Letteralmente sconosciuto in ambito sportivo,  in qualità di approccio al combattimento “troppo letale per un simile impiego”, oggi il Systema appare raramente nella cultura di massa. Il suo impiego più famoso è nella recente serie Tv di spionaggio The Americans, in cui in cui Keri Russel e Matthew Rhys interpretano una coppia di agenti sovietici sotto copertura negli Stati Uniti degli anni ’80, perennemente impegnati nello sviare, talvolta con manifestazioni fulminee di forza, gli agenti del controspionaggio e dell’FBI. Anche nella serie inglese della BBC McMafia, sul crimine organizzato russo, l’attore James Norton mette in campo approcci di combattimento presi in prestito direttamente dalle nozioni create da Kadochnikov ed altri istruttori tanto famosi nel loro paese d’appartenenza, come Vladimir Vasiliev e Mikhail Ryabko.

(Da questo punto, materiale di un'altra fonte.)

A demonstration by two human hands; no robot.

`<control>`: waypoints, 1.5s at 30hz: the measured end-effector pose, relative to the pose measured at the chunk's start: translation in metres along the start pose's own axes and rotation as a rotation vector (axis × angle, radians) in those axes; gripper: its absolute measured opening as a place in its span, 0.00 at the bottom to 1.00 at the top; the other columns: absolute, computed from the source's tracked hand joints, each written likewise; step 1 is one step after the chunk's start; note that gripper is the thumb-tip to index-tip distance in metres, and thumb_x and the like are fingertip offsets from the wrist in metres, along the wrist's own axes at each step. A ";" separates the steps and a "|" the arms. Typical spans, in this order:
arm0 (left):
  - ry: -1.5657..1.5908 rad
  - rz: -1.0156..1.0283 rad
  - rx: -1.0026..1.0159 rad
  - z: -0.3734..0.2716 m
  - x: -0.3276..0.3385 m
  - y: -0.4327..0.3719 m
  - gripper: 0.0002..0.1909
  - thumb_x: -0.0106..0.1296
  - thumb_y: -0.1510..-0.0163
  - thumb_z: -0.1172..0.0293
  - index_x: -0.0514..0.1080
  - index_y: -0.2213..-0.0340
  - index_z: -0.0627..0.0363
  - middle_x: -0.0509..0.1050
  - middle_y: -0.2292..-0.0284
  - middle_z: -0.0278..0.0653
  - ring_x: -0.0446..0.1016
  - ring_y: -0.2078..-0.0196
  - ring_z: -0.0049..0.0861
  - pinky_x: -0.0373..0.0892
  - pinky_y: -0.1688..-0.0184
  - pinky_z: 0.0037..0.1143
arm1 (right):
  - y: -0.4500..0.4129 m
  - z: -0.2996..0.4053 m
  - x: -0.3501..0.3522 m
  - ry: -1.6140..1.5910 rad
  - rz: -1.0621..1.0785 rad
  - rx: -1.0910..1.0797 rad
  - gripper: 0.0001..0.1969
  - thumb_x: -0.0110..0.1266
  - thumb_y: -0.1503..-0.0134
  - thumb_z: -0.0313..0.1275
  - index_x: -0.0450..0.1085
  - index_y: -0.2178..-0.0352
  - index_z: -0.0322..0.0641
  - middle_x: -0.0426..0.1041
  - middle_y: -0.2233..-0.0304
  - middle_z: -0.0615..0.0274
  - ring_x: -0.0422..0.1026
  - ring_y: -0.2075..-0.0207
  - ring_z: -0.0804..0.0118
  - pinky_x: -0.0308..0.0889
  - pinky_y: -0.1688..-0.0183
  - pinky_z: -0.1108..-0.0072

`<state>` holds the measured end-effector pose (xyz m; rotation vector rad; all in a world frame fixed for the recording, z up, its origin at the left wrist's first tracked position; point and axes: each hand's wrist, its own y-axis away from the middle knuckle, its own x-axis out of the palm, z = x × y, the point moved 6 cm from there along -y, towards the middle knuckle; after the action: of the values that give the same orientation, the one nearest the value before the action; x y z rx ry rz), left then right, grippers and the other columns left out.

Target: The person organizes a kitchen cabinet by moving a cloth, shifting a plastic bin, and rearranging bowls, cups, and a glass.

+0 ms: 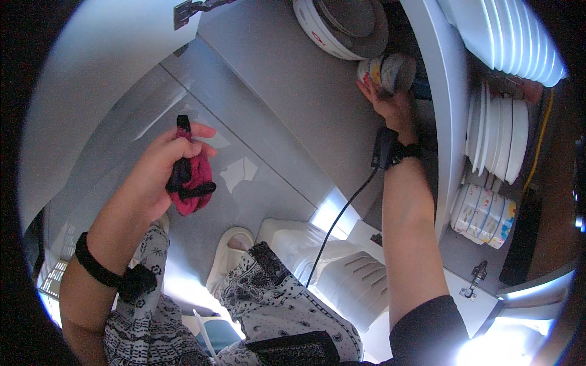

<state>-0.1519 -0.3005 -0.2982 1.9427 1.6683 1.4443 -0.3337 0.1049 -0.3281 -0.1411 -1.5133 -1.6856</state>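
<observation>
My left hand (176, 160) grips a dark pink cloth item (200, 171) with black edging and a black loop, held over the floor to the left. Reaching into the cabinet's lower compartment, my right hand (393, 107) is cupped around the near side of a stack of small patterned bowls (389, 71). Some of its fingers lie along the left side of the stack; the others are hidden. Just beyond stand nested large white bowls (336, 34) with a red motif.
A shelf edge (437, 91) runs right of my right forearm. Above it stand stacked white dishes (503, 36), plates (496, 132) and floral bowls (483, 215). A cable (336, 224) hangs from my right wrist. White plastic containers (352, 281) stand near my knee. An open cabinet door (119, 41) lies left.
</observation>
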 end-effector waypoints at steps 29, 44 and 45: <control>0.020 0.020 -0.120 0.046 0.044 -0.025 0.17 0.44 0.56 0.69 0.65 0.61 0.59 0.68 0.70 0.35 0.66 0.72 0.18 0.65 0.70 0.20 | 0.125 -0.178 -0.045 -0.371 -0.088 0.113 0.25 0.30 0.44 0.24 0.38 0.46 0.25 0.39 0.45 0.34 0.43 0.45 0.31 0.62 0.49 0.59; 0.154 -0.021 0.022 0.025 0.025 -0.007 0.12 0.44 0.55 0.71 0.66 0.65 0.57 0.67 0.71 0.34 0.65 0.71 0.19 0.64 0.67 0.20 | 0.325 -0.108 0.117 0.000 0.166 -0.269 0.27 0.40 0.44 0.44 0.51 0.46 0.45 0.41 0.44 0.41 0.39 0.44 0.31 0.69 0.57 0.59; 0.160 -0.019 0.029 0.027 0.026 -0.007 0.12 0.44 0.55 0.71 0.66 0.65 0.57 0.67 0.71 0.34 0.65 0.71 0.19 0.64 0.67 0.20 | 0.324 -0.100 0.123 -0.002 0.155 -0.285 0.26 0.40 0.43 0.41 0.50 0.46 0.43 0.41 0.45 0.40 0.38 0.43 0.32 0.69 0.57 0.60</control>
<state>-0.1390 -0.2650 -0.3022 1.8638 1.7778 1.6151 -0.1621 -0.0141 -0.0337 -0.4009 -1.2237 -1.7657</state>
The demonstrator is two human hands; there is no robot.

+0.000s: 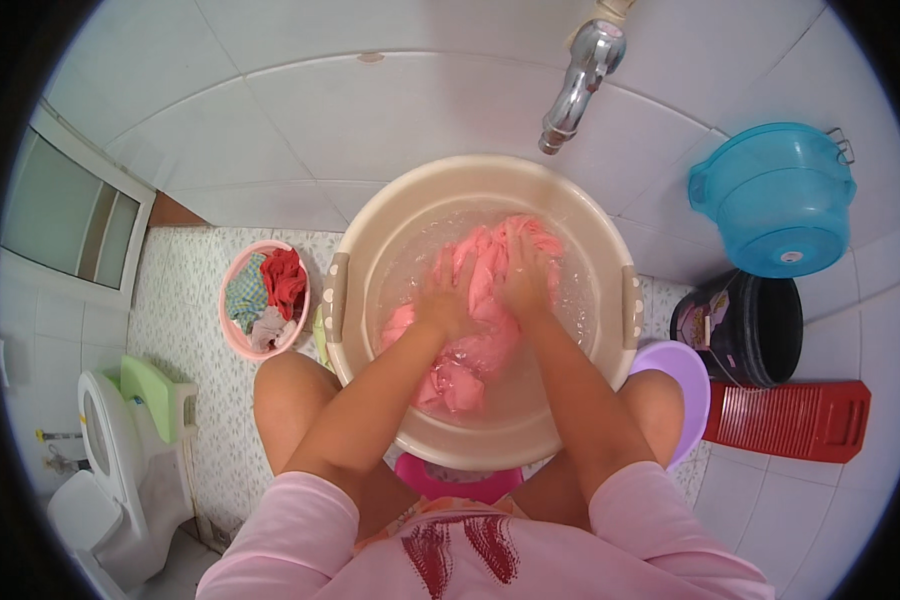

L’origine remota di una simile arte marziale, nel frattempo, resta per lo più misteriosa. Poiché persino la vicenda del padre di Kadochnikov, un possibile praticante ben prima dell’invenzione formale di quest’arte, potrebbe essere ricondotta alle storie e le imprese dei bogatyr, eroi erranti della Russia medievale. Concettualmente non così dissimili dai guerrieri leggendari alla base di molte tradizioni estremo-orientali, spesso legati a discipline filosofiche e religiose di varia natura. Forse dovremmo immaginare una comunità monastica, da qualche parte tra le montagne in Siberia, che come il tempio di Shaolin faceva esercitare i propri discepoli a cadere senza mai farsi male, e indurire le proprie costole contro lo spigolo di ogni possibile scalino verso il livello della strada? Chi può dirlo. Di sicuro, l’aggiunta dei fucili d’assalto cambia notevolmente la portata di una simile visione. E allontana speranze di redenzione, verso una potenziale pacificazione futura dei loro territori.